* Problem to solve *
Look through the data below and count each line where the word "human" appears. Reply with the count alone.
┄┄┄┄┄┄┄┄┄┄
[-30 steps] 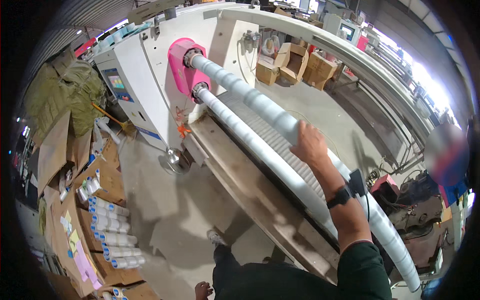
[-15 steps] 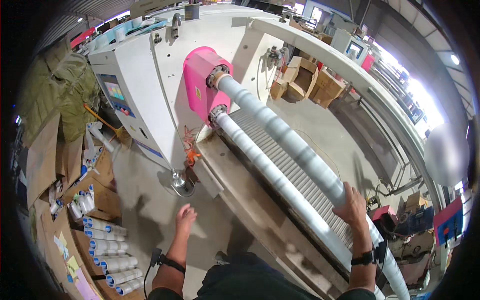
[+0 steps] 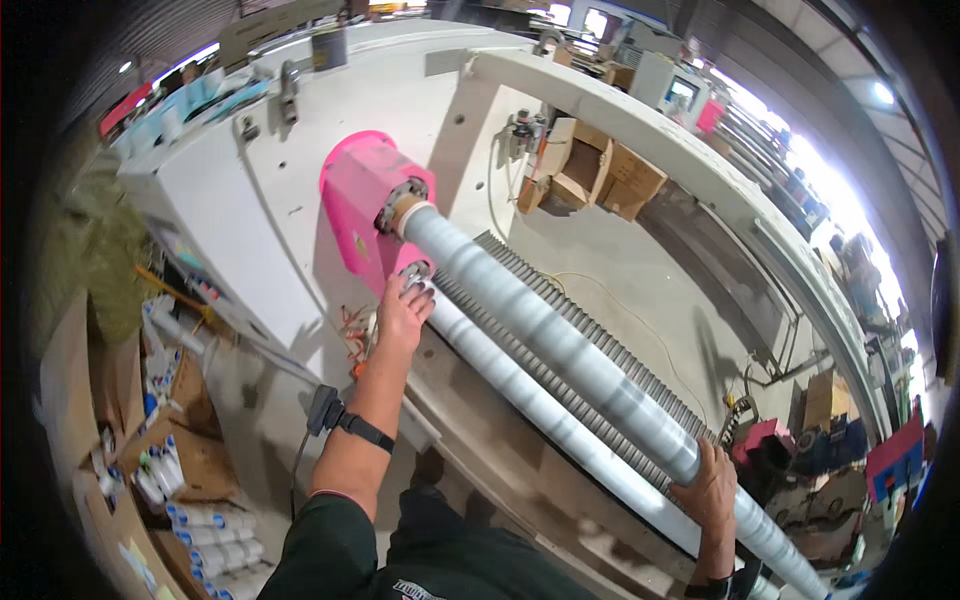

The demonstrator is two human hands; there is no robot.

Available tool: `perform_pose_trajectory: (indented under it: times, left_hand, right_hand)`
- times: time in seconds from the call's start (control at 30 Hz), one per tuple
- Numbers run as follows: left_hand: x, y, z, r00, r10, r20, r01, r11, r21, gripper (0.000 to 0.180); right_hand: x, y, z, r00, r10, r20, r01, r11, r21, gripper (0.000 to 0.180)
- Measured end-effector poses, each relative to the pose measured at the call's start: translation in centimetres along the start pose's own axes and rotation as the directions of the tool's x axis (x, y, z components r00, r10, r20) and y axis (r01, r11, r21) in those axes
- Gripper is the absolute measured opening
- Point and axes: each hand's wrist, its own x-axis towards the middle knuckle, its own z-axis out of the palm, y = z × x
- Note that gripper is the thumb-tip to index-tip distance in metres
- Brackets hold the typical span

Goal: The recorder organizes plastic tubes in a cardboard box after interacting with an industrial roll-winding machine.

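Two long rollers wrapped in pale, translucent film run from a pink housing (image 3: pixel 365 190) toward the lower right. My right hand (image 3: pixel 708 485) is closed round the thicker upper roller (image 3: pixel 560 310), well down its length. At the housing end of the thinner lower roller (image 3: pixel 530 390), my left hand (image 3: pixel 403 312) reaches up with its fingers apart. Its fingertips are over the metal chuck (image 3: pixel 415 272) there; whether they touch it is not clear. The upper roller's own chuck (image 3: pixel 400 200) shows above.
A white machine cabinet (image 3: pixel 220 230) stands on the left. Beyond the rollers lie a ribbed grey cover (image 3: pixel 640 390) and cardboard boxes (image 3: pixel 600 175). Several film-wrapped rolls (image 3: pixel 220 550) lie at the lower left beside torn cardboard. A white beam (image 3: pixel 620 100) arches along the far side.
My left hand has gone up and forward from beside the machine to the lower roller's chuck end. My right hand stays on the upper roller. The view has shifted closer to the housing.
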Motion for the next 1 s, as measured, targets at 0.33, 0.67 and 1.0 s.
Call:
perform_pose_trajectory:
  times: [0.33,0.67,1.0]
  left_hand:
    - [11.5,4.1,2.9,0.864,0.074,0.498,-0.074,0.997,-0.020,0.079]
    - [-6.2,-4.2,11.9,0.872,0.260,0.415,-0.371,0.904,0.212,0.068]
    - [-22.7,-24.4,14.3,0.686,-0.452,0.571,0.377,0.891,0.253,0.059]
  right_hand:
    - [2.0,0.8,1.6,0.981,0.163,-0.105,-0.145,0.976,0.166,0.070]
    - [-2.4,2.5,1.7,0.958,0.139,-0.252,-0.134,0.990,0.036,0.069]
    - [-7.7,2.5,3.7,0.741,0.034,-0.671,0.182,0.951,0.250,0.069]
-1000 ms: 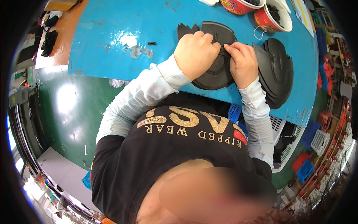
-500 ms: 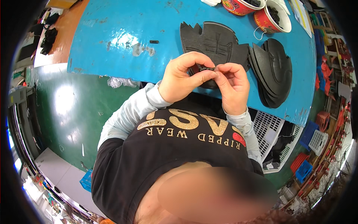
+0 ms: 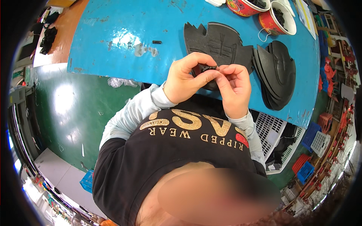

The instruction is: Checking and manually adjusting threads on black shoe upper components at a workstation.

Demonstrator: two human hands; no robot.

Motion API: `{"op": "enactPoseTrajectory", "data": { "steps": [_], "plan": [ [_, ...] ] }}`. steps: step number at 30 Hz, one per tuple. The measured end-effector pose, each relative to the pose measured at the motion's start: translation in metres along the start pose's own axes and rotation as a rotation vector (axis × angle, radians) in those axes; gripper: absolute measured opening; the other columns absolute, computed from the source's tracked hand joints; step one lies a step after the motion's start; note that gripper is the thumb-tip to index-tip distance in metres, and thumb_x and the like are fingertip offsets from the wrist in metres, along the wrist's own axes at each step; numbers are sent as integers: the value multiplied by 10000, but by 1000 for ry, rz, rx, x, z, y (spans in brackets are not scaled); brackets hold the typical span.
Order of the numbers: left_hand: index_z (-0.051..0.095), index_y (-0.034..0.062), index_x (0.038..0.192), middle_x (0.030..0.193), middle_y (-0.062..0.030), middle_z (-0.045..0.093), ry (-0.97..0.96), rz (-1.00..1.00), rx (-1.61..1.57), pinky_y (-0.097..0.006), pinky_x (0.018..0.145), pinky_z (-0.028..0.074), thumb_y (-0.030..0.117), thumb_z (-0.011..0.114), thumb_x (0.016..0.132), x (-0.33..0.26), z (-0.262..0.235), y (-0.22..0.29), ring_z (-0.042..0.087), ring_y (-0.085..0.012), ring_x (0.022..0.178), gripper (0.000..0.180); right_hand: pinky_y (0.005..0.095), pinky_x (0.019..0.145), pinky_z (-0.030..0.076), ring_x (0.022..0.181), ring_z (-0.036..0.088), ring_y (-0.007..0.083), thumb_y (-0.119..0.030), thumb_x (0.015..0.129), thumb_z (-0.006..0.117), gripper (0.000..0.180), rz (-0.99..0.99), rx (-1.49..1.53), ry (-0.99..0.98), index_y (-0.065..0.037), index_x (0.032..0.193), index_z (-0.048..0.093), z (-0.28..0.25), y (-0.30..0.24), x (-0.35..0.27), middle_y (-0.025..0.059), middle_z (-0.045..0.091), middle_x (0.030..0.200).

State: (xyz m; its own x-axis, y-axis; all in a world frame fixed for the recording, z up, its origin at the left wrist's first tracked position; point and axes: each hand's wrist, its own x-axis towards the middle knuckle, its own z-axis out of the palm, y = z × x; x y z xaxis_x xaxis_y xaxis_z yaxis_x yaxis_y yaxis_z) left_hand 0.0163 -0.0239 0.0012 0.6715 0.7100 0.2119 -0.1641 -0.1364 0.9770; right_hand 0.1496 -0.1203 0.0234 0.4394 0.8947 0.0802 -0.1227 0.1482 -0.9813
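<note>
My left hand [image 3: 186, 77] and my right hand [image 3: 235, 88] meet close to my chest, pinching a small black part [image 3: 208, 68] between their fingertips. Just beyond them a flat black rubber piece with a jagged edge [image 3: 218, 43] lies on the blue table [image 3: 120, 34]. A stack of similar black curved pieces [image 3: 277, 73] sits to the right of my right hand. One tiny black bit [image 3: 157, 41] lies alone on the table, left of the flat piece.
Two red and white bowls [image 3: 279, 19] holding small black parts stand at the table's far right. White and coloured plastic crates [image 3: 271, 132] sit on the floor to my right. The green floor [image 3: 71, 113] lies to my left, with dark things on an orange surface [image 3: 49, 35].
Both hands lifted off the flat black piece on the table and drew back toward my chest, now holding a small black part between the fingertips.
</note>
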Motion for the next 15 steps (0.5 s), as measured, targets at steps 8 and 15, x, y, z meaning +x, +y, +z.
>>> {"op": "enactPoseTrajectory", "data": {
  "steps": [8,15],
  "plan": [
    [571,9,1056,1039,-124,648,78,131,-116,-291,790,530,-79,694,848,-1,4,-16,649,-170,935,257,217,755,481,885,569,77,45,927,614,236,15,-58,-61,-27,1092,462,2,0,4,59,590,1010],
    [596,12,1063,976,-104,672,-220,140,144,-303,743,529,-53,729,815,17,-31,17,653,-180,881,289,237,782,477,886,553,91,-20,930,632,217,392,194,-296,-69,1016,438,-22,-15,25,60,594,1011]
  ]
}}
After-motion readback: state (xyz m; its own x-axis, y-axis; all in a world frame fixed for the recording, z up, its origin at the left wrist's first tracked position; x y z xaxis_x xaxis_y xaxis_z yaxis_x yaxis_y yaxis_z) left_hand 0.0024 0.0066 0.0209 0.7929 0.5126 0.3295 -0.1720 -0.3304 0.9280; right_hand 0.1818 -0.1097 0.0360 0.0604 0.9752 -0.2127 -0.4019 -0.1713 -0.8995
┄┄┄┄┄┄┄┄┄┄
* Response area *
2